Please repeat exactly the lines below from the one containing "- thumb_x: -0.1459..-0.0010" down to the one containing "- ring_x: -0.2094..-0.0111", both included, and nothing else.
===== The data =====
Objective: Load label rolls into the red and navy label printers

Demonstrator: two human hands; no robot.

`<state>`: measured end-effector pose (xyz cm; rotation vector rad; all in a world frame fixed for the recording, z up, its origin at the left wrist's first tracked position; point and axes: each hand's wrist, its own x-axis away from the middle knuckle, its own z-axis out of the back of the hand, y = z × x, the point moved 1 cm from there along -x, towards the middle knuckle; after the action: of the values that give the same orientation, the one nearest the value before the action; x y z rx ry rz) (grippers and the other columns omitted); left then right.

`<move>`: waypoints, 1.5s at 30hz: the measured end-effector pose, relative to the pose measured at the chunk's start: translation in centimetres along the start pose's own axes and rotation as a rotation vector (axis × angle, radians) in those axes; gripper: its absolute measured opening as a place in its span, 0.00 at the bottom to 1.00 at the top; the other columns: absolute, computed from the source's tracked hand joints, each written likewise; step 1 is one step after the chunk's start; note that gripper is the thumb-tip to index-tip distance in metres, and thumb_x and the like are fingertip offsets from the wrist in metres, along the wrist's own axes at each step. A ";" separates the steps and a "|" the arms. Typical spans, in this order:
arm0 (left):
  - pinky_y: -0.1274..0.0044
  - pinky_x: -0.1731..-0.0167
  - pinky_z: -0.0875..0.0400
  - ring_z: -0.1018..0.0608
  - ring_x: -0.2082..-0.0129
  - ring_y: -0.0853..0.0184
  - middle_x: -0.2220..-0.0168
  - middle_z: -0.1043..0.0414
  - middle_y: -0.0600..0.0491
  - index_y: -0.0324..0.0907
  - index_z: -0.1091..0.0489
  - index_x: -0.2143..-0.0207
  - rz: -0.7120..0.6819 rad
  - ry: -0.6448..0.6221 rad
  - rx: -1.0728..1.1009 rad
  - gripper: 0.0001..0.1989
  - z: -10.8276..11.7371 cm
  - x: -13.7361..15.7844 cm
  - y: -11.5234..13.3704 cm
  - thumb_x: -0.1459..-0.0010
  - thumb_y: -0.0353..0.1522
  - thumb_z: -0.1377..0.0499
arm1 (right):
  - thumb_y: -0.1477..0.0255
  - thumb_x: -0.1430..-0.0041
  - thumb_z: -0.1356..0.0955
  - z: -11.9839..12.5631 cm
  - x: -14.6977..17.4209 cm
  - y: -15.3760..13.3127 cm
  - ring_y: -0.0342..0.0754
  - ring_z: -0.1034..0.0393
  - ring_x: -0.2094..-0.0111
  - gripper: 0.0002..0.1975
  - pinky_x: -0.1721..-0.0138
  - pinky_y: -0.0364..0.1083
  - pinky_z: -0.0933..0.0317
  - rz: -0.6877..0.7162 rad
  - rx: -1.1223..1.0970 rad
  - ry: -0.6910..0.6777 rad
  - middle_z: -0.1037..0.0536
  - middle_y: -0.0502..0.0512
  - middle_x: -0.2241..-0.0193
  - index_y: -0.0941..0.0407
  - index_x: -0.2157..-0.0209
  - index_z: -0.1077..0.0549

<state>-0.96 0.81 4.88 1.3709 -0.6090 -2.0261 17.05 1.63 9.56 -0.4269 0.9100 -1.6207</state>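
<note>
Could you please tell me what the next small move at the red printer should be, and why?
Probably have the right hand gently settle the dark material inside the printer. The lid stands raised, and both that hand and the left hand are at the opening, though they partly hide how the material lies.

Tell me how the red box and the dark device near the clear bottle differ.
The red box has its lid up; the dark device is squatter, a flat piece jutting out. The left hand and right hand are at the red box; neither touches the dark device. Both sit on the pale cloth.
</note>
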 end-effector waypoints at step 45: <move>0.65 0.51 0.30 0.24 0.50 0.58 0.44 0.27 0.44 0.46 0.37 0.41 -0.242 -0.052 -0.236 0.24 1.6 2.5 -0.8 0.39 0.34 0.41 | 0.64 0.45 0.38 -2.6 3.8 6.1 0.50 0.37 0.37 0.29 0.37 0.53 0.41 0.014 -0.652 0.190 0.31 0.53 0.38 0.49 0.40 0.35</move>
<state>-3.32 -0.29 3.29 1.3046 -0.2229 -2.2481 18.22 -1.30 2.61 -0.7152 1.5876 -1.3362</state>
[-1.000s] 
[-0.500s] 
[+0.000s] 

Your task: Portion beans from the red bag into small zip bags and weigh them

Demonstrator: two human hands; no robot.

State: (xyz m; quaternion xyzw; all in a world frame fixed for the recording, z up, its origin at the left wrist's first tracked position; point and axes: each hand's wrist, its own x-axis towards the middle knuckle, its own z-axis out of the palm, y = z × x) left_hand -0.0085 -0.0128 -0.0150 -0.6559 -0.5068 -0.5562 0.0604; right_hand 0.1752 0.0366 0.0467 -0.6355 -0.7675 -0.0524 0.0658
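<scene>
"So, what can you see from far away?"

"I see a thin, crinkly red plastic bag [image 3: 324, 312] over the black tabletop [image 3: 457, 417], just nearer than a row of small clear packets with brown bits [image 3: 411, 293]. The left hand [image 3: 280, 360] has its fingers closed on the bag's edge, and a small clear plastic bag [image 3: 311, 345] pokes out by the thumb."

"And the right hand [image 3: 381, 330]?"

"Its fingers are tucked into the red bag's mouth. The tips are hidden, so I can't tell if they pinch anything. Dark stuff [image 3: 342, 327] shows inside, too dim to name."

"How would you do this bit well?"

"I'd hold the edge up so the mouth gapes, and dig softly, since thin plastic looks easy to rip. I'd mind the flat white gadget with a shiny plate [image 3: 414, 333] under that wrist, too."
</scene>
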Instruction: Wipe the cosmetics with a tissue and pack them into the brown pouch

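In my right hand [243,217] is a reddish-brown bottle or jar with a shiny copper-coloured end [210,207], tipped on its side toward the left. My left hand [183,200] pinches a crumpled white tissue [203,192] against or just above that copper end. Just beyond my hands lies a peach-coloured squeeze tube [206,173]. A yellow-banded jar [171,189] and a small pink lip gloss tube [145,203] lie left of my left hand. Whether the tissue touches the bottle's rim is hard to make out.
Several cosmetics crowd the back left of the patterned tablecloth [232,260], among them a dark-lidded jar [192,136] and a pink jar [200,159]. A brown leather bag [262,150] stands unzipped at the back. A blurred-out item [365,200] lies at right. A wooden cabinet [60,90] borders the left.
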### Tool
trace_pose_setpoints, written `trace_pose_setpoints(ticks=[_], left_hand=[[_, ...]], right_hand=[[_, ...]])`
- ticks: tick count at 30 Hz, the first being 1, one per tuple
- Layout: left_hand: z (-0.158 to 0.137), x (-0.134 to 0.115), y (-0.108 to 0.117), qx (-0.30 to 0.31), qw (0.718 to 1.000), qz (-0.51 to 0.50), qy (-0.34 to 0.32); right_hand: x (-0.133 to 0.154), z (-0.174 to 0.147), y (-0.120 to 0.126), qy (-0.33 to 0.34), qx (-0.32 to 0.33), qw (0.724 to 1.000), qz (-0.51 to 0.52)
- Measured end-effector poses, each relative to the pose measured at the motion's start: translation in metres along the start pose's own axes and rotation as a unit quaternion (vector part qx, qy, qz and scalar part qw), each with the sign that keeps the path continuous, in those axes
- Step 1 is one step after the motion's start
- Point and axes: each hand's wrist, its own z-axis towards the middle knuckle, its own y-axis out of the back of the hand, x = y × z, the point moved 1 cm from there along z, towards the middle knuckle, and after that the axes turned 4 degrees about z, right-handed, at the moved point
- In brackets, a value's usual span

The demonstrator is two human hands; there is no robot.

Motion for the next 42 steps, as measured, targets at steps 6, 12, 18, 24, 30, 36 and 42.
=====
- Response -
  - thumb_x: -0.1459..-0.0010
  - thumb_y: -0.0353..0.1522
  - thumb_z: -0.1377..0.0499
arm1 (right):
  - thumb_y: -0.1477..0.0255
  - thumb_x: -0.1430..-0.0041
  - thumb_z: -0.1356..0.0955
  - z: -11.9839..12.5631 cm
  - x: -14.6977..17.4209 cm
  - y: -15.3760..13.3127 cm
  - ring_y: -0.0342..0.0754
  - ring_z: -0.1034..0.0393
  - ring_x: -0.2094..-0.0111

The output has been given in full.